Destination weddings need extra information: travel logistics, accommodation suggestions, local activities. Digital invitations are ideal for this because you can include interactive maps, hotel links, and a full itinerary alongside the invitation itself — all in one link, instead of stuffing an envelope with inserts. A survey by The Knot found that destination wedding guests rank “clear travel information” as their number-one concern, ahead of even the ceremony date itself. A good approach is to keep the invitation itself short and warm, then link to a detailed event page with everything guests need to know. SaidVows lets you add custom sections for travel info, dress code, gift registry, and more. Your guests will thank you for keeping it organized instead of sending them twelve separate emails.

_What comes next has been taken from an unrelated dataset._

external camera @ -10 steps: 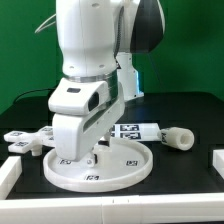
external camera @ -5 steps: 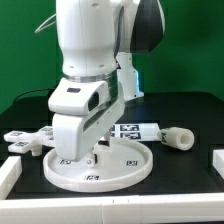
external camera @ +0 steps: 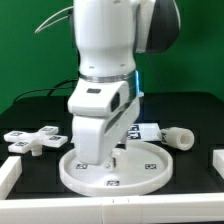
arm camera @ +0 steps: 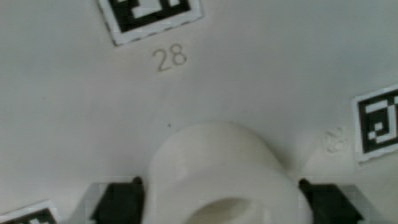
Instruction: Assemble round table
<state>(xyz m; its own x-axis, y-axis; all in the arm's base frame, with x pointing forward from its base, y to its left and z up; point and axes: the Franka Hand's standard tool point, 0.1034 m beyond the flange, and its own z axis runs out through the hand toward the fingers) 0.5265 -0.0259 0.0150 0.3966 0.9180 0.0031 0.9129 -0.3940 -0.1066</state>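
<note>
The large round disc [external camera: 150,172] lies flat on the black table, tags facing up. My gripper [external camera: 100,158] stands straight down over the disc's middle. In the wrist view the disc's tagged face [arm camera: 231,90] fills the picture, and a raised white hub [arm camera: 221,170] on it sits between my two dark fingers [arm camera: 121,200]. My gripper [arm camera: 221,200] is shut on that hub. The short thick leg [external camera: 175,136] lies on its side behind the disc, at the exterior view's right. The four-armed cross base [external camera: 35,140] lies at the exterior view's left.
White raised blocks stand at the table's front left corner [external camera: 8,172] and at its right edge [external camera: 215,160]. A green wall is behind the arm. The arm's body hides the middle of the disc in the exterior view.
My arm and the disc have moved together toward the exterior view's right. The cross base, half hidden before, now shows fully. The leg has not moved.
</note>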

What Are the Most Common Invitation Wording Mistakes?
- Forgetting the RSVP deadline — always include one, ideally 3–4 weeks before the wedding
- Ambiguous plus-one policy — be explicit about whether guests can bring a date
- Misspelling names — triple-check, especially for in-laws and extended family
- Too much information on the invitation — save the schedule details for a separate section
- Inconsistent formality — if the invitation is formal, the RSVP shouldn't say “hit us up by October 1”
Common mistake that deserves its own callout: using “and guest” when you know your guest's partner's name. If your friend is in a relationship and you know their partner, address the invitation to both by name. “And guest” should only be used when you genuinely do not know who they might bring. It is a small detail, but it signals that you actually know and care about the people in your guests' lives. According to Emily Post, addressing both partners by name is considered the gold standard of invitation etiquette, regardless of whether the couple is married, engaged, or dating. It takes an extra five minutes to look up names, and the goodwill it generates is well worth the effort.
What's the Best Advice for Invitation Wording?
The best wedding invitation wording is the one that sounds like you. If you're formal people, go formal. If you crack jokes at dinner, let that show. Your guests already know you — the invitation should feel like an extension of your relationship, not a legal document. And if you're still stuck, just pick a template and start from there — sometimes seeing the layout helps the words come naturally. One final thought: do not let the wording paralyze you. Most guests will read your invitation in about 30 seconds and then look at the date, time, and venue. The wording matters — it sets a tone — but your guests are coming because they love you, not because your request line was perfectly constructed. Get it close, get it warm, and get it sent. Done is better than perfect, especially when “perfect” means your invitations go out a month late because you couldn't decide between “honour” and “honor.”
How Do You Handle Wording When the Couple Is Hosting Themselves?
Self-hosted weddings are increasingly common, yet the traditional invitation format assumes parents are footing the bill. When you're paying your own way, drop the parent host line entirely and lead with your names: “Together with their families, Sarah and Omar invite you to celebrate their marriage.” The phrase “together with their families” is a graceful nod to family involvement without implying financial hosting. If you want to skip the family reference altogether, simply write “Sarah Chen and Omar Hassan request the pleasure of your company at their wedding.” Both versions are perfectly acceptable in modern etiquette. The key is consistency — if you use first names on the invitation, keep first names throughout. If you go formal with full names, maintain that formality on the RSVP and any additional details. Mismatched tones between sections feel jarring, like wearing sneakers with a tuxedo.